◆ Task prompt: Go through the material under this sentence. Return every line holding "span".

◆ Entries provided:
/---
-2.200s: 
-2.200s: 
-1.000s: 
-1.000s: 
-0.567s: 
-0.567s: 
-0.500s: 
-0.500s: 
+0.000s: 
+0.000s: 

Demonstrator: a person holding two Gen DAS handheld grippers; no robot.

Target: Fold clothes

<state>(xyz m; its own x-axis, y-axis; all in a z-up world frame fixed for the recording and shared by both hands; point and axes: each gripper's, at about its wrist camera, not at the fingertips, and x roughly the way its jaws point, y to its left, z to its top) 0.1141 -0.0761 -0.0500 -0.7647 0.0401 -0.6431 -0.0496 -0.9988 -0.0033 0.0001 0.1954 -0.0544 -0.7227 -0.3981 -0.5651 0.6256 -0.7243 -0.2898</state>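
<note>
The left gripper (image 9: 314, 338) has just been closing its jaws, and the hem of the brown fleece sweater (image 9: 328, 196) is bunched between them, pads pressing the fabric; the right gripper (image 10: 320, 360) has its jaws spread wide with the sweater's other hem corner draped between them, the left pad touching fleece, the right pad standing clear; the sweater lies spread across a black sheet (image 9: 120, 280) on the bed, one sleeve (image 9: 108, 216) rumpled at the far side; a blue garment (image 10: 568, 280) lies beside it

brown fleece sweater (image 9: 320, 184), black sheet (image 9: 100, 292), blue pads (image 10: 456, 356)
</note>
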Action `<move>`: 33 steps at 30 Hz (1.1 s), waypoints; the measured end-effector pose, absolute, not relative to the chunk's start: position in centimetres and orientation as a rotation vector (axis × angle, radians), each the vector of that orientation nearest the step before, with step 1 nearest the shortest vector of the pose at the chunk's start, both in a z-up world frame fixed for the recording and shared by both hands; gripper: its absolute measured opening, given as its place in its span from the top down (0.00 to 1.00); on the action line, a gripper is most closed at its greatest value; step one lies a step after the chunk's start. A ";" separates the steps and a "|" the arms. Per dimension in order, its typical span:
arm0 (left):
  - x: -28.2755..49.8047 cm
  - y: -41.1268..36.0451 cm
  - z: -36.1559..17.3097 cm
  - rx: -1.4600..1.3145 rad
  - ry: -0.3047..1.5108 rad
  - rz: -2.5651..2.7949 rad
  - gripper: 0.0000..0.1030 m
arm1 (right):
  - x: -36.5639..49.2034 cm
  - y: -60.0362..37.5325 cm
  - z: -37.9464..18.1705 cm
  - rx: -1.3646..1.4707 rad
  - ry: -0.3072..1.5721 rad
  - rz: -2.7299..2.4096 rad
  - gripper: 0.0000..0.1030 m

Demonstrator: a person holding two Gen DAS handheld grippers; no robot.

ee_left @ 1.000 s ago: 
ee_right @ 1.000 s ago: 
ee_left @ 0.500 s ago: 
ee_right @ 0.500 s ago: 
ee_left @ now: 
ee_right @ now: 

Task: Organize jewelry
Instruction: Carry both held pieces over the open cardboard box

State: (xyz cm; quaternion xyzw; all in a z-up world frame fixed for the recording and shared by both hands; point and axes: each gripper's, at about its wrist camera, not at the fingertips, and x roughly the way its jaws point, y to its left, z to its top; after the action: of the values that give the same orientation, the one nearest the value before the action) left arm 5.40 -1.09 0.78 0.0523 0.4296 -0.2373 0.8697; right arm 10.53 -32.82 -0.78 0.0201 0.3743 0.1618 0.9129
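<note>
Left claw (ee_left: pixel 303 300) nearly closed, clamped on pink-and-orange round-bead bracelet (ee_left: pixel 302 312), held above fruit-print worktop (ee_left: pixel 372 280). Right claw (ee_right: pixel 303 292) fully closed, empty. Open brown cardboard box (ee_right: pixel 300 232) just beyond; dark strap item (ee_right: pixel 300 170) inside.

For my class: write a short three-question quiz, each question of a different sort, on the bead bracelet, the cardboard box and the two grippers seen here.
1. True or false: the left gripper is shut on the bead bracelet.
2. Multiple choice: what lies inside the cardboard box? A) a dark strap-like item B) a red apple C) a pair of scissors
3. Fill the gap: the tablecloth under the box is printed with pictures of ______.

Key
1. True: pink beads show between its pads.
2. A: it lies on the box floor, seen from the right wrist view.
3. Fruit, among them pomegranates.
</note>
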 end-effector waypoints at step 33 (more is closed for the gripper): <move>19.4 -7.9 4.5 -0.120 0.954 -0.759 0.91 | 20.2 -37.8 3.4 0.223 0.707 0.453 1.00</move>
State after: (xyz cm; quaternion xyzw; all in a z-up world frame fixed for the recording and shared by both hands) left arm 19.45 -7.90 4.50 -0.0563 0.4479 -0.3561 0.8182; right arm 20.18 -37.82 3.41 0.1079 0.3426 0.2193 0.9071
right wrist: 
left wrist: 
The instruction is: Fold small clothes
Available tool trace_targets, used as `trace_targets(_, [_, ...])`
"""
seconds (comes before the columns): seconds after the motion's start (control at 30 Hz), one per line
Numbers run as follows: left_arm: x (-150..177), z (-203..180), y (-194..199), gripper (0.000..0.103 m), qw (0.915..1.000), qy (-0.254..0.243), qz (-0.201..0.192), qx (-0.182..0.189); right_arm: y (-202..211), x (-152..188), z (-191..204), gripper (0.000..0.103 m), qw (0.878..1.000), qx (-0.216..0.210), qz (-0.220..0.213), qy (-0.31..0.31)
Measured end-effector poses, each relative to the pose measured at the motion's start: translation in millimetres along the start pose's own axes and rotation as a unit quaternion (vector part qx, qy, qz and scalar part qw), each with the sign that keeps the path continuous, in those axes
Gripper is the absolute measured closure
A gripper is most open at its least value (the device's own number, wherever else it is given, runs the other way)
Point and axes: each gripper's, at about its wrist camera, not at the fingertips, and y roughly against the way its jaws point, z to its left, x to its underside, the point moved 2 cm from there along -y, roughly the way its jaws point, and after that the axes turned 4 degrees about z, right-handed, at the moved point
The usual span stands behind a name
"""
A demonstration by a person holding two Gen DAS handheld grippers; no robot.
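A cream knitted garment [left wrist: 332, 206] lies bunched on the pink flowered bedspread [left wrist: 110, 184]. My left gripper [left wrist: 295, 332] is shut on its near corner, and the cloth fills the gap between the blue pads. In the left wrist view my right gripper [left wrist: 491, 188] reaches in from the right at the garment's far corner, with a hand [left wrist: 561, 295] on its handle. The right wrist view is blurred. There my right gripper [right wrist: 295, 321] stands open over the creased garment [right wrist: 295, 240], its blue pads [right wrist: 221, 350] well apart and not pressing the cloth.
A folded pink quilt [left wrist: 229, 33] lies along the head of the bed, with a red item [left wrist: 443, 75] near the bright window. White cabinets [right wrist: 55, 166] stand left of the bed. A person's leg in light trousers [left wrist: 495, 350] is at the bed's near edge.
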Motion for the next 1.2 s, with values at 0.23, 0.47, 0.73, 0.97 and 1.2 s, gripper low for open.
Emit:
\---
◆ Answer to this problem:
Action `<move>`: 33 steps at 30 Hz (1.1 s), waypoints; the measured end-effector pose, absolute, not relative to the chunk's start: position in centimetres and orientation as a rotation vector (axis × angle, radians), each the vector of that orientation nearest the step before, with step 1 nearest the shortest vector of the pose at the chunk's start, both in a z-up world frame fixed for the recording and shared by both hands; gripper: its absolute measured opening, given as its place in its span from the top down (0.00 to 1.00); on the action line, a gripper is most closed at its greatest value; step one lies a step after the chunk's start. A ";" separates the steps and a "|" the arms. Per dimension in order, its typical span:
The usual span stands behind a name

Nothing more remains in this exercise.